# so when will you get your vista on ?



## Easy Rhino (Jan 31, 2007)

when when when?!


----------



## Deleted member 24505 (Jan 31, 2007)

its on now.this morning.

http://forums.techpowerup.com/showthread.php?t=24681


----------



## Easy Rhino (Jan 31, 2007)

tigger69 said:


> its on now.this morning.
> 
> http://forums.techpowerup.com/showthread.php?t=24681



wow that was a fast reply lol! maybe vista is fast!


----------



## Grings (Jan 31, 2007)

i picked july, but may/june if compatability/stability is sorted by then


----------



## Sasqui (Jan 31, 2007)

Really depends on application compatibility for me, as much as drivers, so I voted Dec.  If it ain't broke, don't fix it... besides I'm about to order a second test machine at work that'll have Vista on it... perhaps that'll change my mind


----------



## Sasqui (Jan 31, 2007)

Yet another reason to say "no" (ACK!):

http://www.tgdaily.com/2007/01/30/vista_games/


----------



## bmwthd (Jan 31, 2007)

I see no point in running it until its required for me to run a game or somethin


----------



## J0N (Jan 31, 2007)

Depends on when my 'Dream Machine' is complete!


----------



## Alec§taar (Jan 31, 2007)

Sasqui said:


> Really depends on application compatibility for me, as much as drivers, so I voted Dec.  If it ain't broke, don't fix it...

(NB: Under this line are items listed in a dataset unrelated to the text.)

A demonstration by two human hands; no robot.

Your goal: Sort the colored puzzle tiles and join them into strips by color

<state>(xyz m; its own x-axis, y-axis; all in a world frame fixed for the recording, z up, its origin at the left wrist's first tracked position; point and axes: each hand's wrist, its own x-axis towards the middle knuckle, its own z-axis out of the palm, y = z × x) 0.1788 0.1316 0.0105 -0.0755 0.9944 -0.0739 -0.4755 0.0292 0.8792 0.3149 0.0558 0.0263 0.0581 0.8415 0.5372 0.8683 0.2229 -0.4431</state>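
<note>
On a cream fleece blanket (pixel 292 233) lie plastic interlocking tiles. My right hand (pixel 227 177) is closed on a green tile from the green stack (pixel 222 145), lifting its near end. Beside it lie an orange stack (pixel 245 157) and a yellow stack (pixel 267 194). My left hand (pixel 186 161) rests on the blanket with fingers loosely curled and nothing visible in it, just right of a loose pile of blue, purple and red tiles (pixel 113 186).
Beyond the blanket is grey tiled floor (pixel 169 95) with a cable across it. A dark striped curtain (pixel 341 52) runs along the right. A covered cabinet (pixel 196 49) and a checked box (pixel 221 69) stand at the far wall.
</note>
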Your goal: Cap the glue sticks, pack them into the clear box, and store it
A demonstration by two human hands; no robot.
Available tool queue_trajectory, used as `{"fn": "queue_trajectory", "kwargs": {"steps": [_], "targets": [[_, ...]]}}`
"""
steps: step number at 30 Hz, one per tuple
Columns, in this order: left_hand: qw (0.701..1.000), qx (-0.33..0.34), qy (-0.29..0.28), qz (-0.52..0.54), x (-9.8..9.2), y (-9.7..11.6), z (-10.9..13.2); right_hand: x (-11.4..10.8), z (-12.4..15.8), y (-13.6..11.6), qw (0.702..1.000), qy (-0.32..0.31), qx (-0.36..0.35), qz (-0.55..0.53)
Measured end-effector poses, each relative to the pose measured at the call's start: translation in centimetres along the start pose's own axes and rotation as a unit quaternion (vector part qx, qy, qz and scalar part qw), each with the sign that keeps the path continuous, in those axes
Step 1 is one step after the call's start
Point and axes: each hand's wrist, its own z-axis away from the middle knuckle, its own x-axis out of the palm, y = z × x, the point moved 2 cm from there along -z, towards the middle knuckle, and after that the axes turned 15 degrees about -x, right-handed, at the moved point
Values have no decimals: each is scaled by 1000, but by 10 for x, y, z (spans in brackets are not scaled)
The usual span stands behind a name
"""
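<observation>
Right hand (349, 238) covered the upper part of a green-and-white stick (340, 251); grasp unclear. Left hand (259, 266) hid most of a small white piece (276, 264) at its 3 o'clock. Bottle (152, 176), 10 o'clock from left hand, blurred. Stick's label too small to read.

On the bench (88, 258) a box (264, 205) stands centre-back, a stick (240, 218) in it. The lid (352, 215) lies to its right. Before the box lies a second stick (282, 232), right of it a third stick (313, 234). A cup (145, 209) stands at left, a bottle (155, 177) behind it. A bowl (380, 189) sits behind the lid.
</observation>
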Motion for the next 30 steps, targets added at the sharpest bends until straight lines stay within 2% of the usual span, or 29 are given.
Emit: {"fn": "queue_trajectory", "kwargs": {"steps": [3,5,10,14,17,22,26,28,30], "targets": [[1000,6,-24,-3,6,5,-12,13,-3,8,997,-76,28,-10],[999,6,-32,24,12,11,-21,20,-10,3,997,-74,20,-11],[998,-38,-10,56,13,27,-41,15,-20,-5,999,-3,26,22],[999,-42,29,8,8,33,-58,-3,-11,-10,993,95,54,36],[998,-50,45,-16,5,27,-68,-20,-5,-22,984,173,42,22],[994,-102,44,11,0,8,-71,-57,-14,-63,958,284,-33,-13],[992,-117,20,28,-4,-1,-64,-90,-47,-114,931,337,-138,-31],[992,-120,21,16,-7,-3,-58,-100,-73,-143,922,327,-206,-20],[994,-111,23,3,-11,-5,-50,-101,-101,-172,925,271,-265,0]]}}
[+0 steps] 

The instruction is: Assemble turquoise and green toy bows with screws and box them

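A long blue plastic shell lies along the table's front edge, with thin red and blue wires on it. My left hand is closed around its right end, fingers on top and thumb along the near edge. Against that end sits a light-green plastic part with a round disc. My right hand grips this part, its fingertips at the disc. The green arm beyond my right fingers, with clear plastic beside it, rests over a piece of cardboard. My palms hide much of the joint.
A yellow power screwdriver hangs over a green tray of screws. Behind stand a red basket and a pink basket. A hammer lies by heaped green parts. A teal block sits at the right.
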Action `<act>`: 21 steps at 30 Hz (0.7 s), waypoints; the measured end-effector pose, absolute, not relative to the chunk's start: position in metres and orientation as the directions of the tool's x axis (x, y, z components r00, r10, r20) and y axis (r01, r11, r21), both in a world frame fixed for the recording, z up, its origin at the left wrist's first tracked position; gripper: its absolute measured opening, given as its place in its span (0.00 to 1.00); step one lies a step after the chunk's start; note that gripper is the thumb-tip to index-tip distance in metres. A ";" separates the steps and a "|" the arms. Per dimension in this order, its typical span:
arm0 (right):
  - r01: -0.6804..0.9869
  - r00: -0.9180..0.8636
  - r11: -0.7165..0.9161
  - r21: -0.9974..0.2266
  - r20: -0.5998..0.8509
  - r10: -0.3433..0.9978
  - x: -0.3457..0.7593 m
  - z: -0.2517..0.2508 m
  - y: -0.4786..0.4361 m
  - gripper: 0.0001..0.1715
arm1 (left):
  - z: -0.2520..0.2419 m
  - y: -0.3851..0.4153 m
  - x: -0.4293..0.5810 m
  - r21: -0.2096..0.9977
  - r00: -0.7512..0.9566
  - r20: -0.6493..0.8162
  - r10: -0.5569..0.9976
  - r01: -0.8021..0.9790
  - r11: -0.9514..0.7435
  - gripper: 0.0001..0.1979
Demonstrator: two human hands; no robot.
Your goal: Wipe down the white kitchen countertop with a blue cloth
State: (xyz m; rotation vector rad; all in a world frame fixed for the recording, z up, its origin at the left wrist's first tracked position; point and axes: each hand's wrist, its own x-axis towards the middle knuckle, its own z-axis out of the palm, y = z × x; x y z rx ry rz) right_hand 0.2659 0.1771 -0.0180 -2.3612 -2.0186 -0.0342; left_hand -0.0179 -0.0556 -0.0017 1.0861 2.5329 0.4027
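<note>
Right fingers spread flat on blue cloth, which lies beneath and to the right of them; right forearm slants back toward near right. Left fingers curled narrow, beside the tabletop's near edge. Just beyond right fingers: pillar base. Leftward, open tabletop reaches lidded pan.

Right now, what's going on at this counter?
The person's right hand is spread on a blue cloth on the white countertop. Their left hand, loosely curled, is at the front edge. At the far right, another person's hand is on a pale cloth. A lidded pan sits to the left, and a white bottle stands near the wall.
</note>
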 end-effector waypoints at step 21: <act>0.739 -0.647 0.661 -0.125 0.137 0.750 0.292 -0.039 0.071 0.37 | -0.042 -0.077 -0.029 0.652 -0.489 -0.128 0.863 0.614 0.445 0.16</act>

I'd have to agree w/ that... totally in fact!



* That WILL work for me, & has on previous "OS transitions" in the past, all the way from Windows 3.x/DOS -> Win9x -> NT-based OS!

(Present really as far as Windows NT-based/heritaged OS since NT 3.5x, which I ran concurrently w/ 9x mostly over the 1994-1997 timeframe, when I went over to NT-based stuff totally for, when Win2000 came out & was SOLID, for BOTH apps + drivers-wise).

Honestly? I'd love to run it NOW... I like how AERO GLASS looks, & I do respect some of the stuff you do NOT see in security features in this new OS from MS!

HOWEVER, I am not sure, for example, if the caching SATA/SATA2 controller I have from Promise (SuperTrak) has a driver for VISTA ready... Also, I know that NVidia (whose video hardware I like due to my like of OpenGL (really, IDSoftware)) isn't totally ready either.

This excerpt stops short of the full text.